● Exercise description: For every line of the material below, check for the string "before" and return the line if it is there.

BEGIN Material provided

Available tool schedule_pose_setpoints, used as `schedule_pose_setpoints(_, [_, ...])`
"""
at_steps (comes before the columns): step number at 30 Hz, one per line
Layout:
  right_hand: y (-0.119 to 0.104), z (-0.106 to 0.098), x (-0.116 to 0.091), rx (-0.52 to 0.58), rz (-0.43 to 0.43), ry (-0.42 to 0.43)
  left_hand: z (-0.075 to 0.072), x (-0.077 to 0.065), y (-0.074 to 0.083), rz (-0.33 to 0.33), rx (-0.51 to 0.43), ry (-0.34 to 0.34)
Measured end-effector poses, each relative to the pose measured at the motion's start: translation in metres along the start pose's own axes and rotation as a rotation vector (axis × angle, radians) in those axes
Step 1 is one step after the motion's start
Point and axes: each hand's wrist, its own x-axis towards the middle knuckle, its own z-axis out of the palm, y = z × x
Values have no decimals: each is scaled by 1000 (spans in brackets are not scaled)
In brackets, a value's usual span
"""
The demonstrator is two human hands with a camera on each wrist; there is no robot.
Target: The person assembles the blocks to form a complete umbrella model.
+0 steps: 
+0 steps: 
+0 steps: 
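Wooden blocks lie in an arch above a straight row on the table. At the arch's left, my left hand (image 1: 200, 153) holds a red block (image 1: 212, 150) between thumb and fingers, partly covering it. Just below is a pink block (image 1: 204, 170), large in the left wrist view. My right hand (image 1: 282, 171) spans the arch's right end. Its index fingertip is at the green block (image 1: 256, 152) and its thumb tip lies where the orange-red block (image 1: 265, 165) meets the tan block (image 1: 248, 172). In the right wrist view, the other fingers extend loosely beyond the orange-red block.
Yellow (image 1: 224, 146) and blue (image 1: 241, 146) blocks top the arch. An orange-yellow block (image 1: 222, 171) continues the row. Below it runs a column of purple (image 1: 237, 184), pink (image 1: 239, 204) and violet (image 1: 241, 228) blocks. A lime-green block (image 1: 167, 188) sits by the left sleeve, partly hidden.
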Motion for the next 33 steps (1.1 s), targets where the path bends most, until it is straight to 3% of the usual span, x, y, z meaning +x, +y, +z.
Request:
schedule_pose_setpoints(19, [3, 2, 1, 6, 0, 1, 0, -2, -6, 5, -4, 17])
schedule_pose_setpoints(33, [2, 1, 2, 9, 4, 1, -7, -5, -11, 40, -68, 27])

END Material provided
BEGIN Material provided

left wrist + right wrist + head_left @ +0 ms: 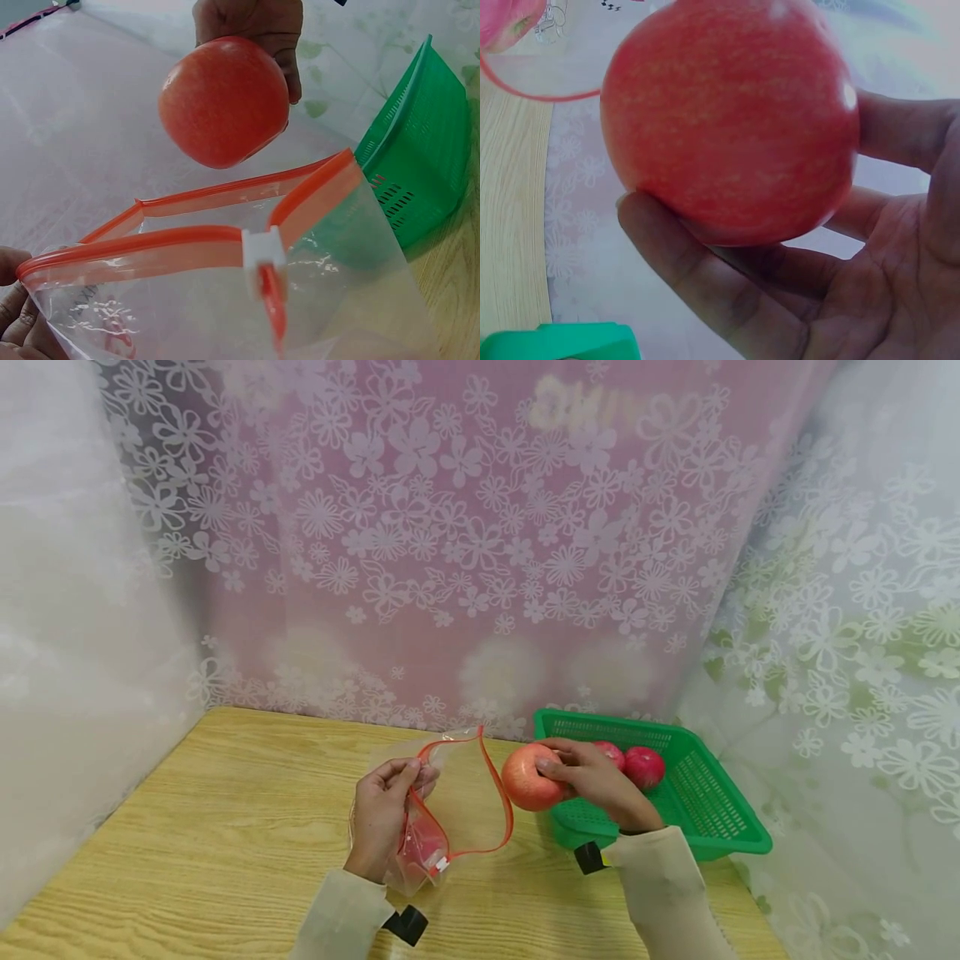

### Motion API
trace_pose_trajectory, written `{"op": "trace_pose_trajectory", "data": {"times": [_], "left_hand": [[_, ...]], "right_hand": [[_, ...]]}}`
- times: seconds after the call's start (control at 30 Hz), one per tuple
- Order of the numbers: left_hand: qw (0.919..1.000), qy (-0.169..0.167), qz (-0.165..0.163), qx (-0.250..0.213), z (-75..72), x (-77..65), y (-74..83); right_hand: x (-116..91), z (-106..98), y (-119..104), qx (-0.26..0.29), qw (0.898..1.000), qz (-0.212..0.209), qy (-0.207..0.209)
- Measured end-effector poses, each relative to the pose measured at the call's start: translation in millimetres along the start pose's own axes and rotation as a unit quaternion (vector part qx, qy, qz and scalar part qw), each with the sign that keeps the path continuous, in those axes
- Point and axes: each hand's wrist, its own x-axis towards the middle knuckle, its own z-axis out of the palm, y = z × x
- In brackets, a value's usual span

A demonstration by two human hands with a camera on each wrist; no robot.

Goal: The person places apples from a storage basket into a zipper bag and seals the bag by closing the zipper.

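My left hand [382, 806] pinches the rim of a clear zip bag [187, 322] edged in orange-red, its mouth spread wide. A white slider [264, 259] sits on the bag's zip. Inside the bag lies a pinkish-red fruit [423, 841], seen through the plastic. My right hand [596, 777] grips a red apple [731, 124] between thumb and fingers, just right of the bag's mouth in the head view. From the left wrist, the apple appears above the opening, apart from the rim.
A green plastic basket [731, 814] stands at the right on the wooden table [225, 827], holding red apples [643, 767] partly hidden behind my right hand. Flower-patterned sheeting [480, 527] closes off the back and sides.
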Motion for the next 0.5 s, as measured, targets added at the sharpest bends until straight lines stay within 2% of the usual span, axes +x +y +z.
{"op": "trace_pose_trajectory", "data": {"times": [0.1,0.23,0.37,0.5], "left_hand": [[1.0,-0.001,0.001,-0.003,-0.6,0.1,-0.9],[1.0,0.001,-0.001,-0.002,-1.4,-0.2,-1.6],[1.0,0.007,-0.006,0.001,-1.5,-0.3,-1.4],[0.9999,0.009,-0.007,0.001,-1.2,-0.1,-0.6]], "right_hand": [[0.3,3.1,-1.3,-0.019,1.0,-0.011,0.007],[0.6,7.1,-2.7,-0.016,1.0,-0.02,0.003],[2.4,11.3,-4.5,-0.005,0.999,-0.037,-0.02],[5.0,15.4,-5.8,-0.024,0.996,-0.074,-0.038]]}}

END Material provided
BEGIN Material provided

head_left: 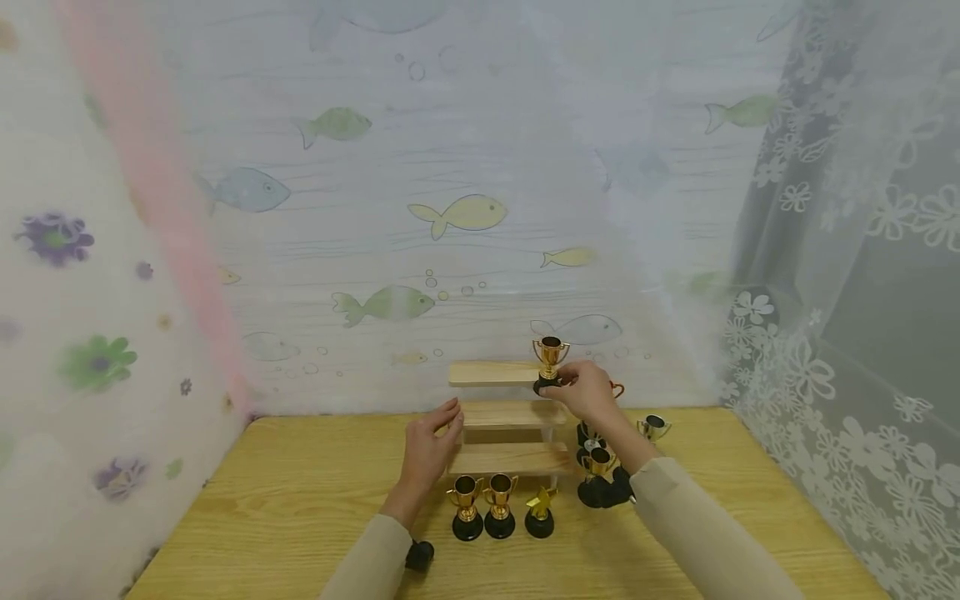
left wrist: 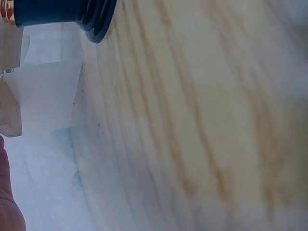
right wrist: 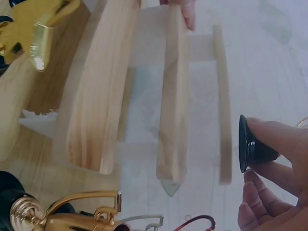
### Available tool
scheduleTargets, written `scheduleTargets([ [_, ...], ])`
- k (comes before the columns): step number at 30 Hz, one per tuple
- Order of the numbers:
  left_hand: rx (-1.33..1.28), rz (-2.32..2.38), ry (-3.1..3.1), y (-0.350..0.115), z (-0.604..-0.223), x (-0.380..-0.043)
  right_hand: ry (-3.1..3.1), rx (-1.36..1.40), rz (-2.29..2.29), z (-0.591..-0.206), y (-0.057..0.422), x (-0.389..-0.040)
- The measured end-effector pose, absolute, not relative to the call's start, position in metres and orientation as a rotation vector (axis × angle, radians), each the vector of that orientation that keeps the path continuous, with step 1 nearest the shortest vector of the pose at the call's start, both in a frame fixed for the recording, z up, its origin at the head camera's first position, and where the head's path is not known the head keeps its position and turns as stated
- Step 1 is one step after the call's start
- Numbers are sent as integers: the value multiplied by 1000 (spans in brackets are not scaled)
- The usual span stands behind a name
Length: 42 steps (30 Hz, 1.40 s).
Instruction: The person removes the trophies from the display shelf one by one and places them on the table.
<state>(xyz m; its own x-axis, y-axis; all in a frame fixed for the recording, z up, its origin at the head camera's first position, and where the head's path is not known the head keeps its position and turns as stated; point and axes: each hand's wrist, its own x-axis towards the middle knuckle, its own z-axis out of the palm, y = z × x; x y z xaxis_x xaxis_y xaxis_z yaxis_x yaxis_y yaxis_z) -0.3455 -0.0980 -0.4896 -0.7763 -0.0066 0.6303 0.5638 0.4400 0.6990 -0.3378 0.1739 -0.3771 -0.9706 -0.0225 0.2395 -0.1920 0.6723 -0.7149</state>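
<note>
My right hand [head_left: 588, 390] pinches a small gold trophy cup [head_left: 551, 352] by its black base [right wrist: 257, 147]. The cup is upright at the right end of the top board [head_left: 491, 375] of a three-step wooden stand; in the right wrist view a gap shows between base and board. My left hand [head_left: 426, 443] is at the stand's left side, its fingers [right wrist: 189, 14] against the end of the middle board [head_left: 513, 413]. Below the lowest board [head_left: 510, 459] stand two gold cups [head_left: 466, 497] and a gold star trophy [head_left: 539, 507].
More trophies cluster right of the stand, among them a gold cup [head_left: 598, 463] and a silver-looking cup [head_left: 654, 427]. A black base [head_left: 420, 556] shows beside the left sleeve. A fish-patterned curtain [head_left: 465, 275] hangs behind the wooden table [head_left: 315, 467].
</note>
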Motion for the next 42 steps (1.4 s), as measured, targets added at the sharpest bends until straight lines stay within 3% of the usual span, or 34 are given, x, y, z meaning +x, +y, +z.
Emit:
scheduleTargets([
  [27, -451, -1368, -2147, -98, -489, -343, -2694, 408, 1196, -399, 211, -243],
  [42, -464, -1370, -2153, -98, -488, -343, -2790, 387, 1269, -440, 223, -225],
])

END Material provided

● Result of this task:
at_steps (comes before the columns): step number at 30 Hz, one per line
- k (comes before the columns): step number at 30 Hz, one per tuple

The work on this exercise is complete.